冬物商戦ようやく本番 石川、富山の百貨店

厚手のアウターを品定めする来店客=金沢市の金沢エムザ

 師走並みの寒さとなり、石川、富山両県の百貨店でようやく冬物商戦が本格化した。厚手のコートやマフラー、防水・防寒用のブーツ、羽毛布団、鍋の材料などが先週末から動き出した。例年は気温が下がり始める10月後半から商戦本番となるが、今年は11月初旬に夏日を記録し、売れ行きが低調。各店は冬物の販売を強化して商戦の盛り上げを図る。

 「これだけ一気に気温が下がってくれれば、冬物が動き出す」。金沢市の香林坊大和の担当者は期待を込める。最高気温が12月上旬並みの11.1度となった13日、同店では、コートやブーツ、マフラーなどを品定めする女性客の姿が多く見られた。

 金沢は11月3日に最高気温27.7度の夏日を記録。百貨店では10月後半から冬物が売れ始めるが、香林坊大和では11月に入っても薄手のカーディガンなど秋物が売れ筋で、厚手のコートの動きは鈍かった。

 しかし、今月10日以降、一気に気温が下がると、男性用のセーターなどカシミヤの衣料を特集したコーナーなどが人気を集めた。17~23日に開催する「冬の感謝祭」で冬物の売り上げ増を狙う。

 食品では、ハクサイやネギ、シイタケといった鍋の材料が好調に推移し、例年より割安なコウバコガニも売れている。

 金沢市の金沢エムザでは、アウトドア用品店「好日山荘」でダウンジャケットや厚手のアウターの引き合いが目立ち、外国人観光客が寒さに耐えられず購入するケースもあるという。

 寒さが増したことに合わせて、防水ブーツや羽毛布団などの寝具も売れ始めた。

 金沢エムザは15~28日に「新作コート&ブーツフェア」を実施し、全館で冬物の販売に力を入れる。担当者は「コロナも明けて外出や集まる機会が増えており、出足が鈍かった商戦を盛り上げていきたい」と話した。

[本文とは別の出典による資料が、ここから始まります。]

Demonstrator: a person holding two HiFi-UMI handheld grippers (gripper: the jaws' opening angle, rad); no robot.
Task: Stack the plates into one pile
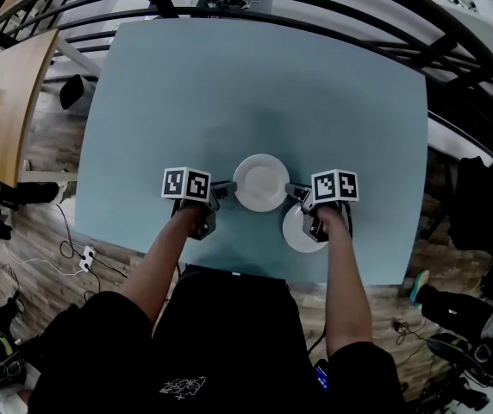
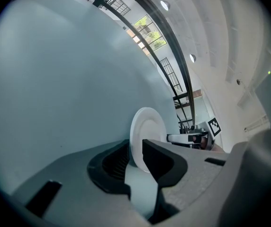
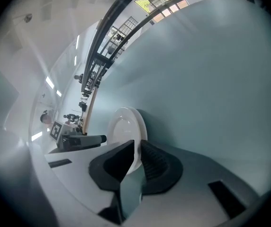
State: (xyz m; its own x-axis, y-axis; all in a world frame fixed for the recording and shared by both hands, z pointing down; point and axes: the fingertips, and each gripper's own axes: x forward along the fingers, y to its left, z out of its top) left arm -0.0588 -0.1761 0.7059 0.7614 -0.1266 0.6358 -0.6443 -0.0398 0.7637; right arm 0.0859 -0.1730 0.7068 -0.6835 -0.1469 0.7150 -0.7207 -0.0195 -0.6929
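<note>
Inspecting from the left: found left gripper (image 1: 227, 189) at the left rim of a plate (image 1: 261, 182), about midway along the table (image 1: 255, 84) and nearer its front edge than its back. Checked in the left gripper view: rim of plate (image 2: 147, 126) between the jaws, with jaws released, standing apart and not seen to press.

Moving right: found right gripper (image 1: 295, 191) at the right rim of the same plate. Checked in the right gripper view: jaws clenched on the rim of plate (image 3: 123, 126). Could not settle whether plate rests on table or hangs just above it.

Further right: noted second plate (image 1: 296, 236) lying close to the front edge, toward the right corner, partly hidden under right gripper. Found it just beside the first plate, not beneath it.

Progress, as judged: no pile yet, with both plates side by side. Left to do: carry the gripped plate over second plate, set it down centred, let go.

Surroundings: wooden table (image 1: 9, 102) off the left edge; power strip (image 1: 87, 254) on the floor below the front left corner; black railing (image 1: 315, 26) curving past the back edge; bags (image 1: 475, 205) on the floor off the right edge. Nothing seen lying between the two plates. Only hindrance, as judged: right gripper's own body over second plate.
</note>
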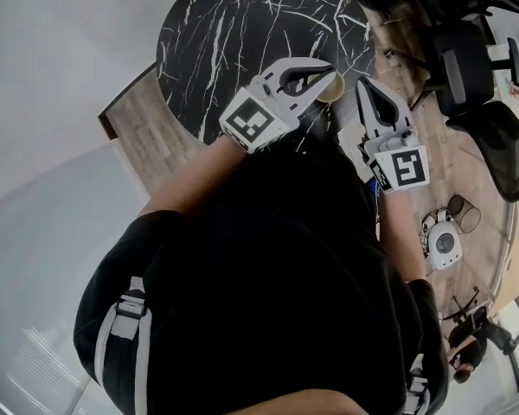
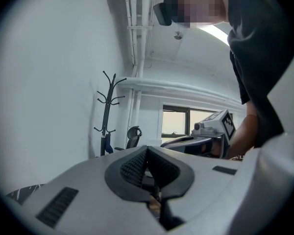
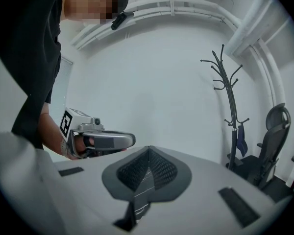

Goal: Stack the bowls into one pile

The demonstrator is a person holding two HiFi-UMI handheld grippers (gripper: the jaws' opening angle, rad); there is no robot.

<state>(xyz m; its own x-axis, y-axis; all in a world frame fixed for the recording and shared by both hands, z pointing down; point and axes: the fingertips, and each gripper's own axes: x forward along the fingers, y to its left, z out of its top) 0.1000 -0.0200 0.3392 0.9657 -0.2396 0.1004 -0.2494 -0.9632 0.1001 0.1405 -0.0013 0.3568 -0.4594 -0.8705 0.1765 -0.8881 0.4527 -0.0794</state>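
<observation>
The person's black-clad body [image 1: 268,266] hides the near edge of the round marble tabletop [image 1: 225,33], and the picture's top cuts off its far edge. Past the tips of the left gripper [image 1: 327,71] only a sliver of a tan object [image 1: 331,92] shows, too little to name

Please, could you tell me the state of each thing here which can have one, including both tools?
Grey left tool: shut, nothing gripped.
Grey right tool: shut, nothing gripped.
Black metal coat stand: upright, one dark item hanging low.
Black office chair: upright, unoccupied.
Tan round thing on the black marble round table: mostly hidden by the left tool; cannot tell whether it is a bowl.
</observation>
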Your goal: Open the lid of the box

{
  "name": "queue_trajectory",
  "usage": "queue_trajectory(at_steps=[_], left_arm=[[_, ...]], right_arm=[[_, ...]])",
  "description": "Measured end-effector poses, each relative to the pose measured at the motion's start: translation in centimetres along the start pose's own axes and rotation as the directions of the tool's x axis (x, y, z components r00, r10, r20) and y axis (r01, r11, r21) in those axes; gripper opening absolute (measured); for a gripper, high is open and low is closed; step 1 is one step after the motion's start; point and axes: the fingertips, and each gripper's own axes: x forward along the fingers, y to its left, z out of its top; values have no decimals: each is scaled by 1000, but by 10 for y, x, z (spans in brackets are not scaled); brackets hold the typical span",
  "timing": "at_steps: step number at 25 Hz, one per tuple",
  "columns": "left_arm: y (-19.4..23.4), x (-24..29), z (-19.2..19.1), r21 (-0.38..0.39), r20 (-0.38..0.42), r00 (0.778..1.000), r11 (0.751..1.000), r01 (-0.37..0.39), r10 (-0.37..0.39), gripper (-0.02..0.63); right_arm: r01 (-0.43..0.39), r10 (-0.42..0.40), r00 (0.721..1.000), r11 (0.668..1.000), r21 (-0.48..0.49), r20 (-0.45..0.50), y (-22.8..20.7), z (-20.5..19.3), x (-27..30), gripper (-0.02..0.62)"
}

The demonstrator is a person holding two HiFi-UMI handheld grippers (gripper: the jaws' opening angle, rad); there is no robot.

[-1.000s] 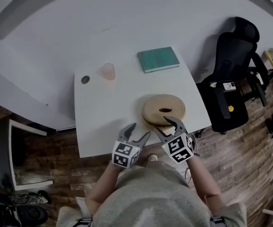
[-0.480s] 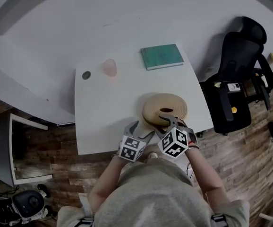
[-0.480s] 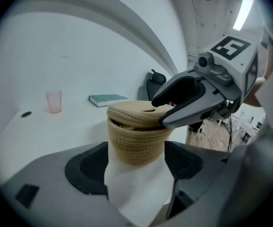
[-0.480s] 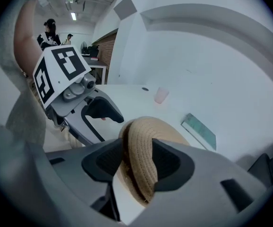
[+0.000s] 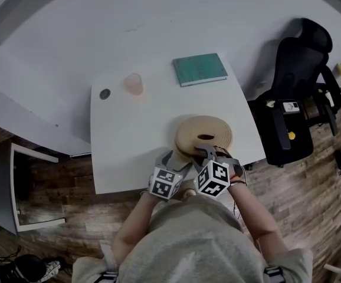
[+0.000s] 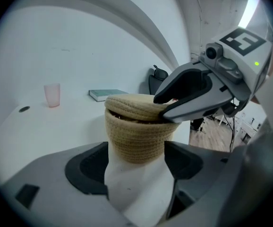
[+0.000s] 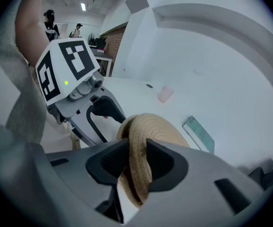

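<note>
Jaws of the right gripper (image 7: 137,163) have just been closing, and the edge of the lid (image 7: 148,129) is between them. The two dark pads press on its woven rim from both sides, so the lid is held. The lid is round and made of beige woven rope, with a dark hollow in the middle of its top.

In the left gripper view, a thin dark slit shows between the lid and the wall of the box (image 6: 135,141), so the lid does not sit flat on the box.

The left gripper (image 6: 137,161) has jaws that have just been opening, and they stand wide apart. The box is between their tips and its woven wall fills almost the whole gap. Whether the pads touch the wall I cannot tell, but they do not squeeze it.

The box stands on a white table (image 5: 129,152), close to the edge where the person stands, and both grippers meet it from that edge, side by side.

Beyond the left jaws and to their left there is a pink cup (image 6: 52,94), and further left a small dark disc (image 6: 24,109). Behind the box lies a green book (image 6: 106,94). Past the table, to the right of the right jaws, is a black chair (image 5: 294,81).
</note>
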Motion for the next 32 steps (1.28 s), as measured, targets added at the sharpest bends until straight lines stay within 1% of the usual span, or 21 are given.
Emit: queue_trajectory(at_steps=[7,11,19,22,27,32], left_arm=[[-2,5,-1,11,3,1000,1000,0,-1,339],[1,7,5,25,23,1000,1000,-15,14,339],[0,7,5,32,23,1000,999,-15,15,339],[-2,7,3,24,15,1000,1000,-7,6,339],[-4,5,7,14,13,1000,1000,0,0,339],[-5,5,6,16,10,1000,1000,7,-7,339]], right_arm=[[-6,6,1000,1000,-21,4,3,0,0,106],[-18,18,1000,1000,-7,12,2,0,-2,103],[-22,21,999,1000,22,50,-1,5,-8,97],[-14,10,997,999,50,78,-7,10,-14,94],[-3,-15,990,992,128,137,-22,20,-27,90],[-1,-42,981,976,218,192,-36,25,-39,86]])
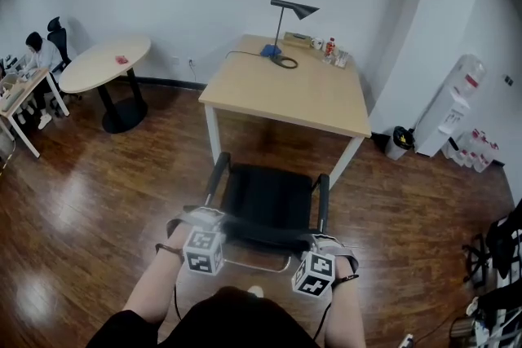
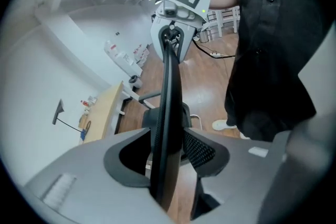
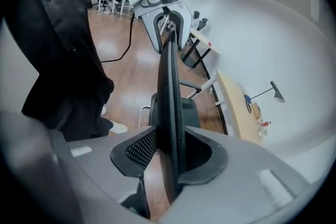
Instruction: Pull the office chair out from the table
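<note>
A black office chair [image 1: 267, 198] stands on the wood floor just in front of the light wooden table [image 1: 261, 90], its seat clear of the table's front edge. Its mesh backrest [image 1: 259, 234] is nearest me. My left gripper [image 1: 197, 218] sits at the backrest's left top corner and my right gripper [image 1: 328, 242] at the right corner. In the left gripper view the backrest's thin edge [image 2: 169, 113] runs between the jaws of the left gripper [image 2: 167, 157], which stand slightly off it. The right gripper [image 3: 170, 153] likewise straddles the edge [image 3: 169, 97] with its jaws loosened.
A desk lamp [image 1: 287, 11] and small bottles [image 1: 329, 50] stand on the table's far side. A round table [image 1: 106, 61] and a seated person [image 1: 37, 53] are at the far left. A water dispenser [image 1: 453, 106] and a bin [image 1: 399, 143] stand at the right wall.
</note>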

 富山市の富山大和でも気温が急に低くなった土日の11、12日に冬物を買い求める客が多く訪れた。コートや手袋などの引き合いがあるという。

 百貨店では、12月になるとクリスマス商戦に入り、高級ブランドやアクセサリー類へと売れ筋が変わる。さらに、秋物のカーディガンより、冬物のコートの方が単価が高く、売り上げ増につながるため、金沢の百貨店関係者は「冬物衣料は11月が勝負だ」と意気込む。